> _Required work_: Look below for the line containing "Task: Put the". Reproduce it and every line after it exactly, and nothing more.

---

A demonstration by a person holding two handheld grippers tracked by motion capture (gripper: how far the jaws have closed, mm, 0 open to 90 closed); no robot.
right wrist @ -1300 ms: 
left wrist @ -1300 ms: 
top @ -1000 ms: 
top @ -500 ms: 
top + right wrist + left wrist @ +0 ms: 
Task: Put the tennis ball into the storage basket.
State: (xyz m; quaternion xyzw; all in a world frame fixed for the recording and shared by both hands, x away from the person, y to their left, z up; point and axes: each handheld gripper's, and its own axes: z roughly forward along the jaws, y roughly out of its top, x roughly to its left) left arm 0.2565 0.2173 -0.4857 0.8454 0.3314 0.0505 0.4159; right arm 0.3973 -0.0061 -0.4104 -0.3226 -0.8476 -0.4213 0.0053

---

> _Answer box_:
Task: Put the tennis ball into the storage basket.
State: (xyz m; quaternion xyzw; all in a world frame fixed for the recording and shared by both hands, x away from the person, y to their left, z up; point and axes: each handheld gripper's, and its own axes: z roughly forward along the jaws, y roughly out of its top, x roughly to its left) left arm 0.2565 0.2173 -0.4857 0.8454 0.3314 0.0505 0.4159; right arm 0.3973 -0.0061 -0.4104 -0.3226 -0.8476 -0.4213 0.0053

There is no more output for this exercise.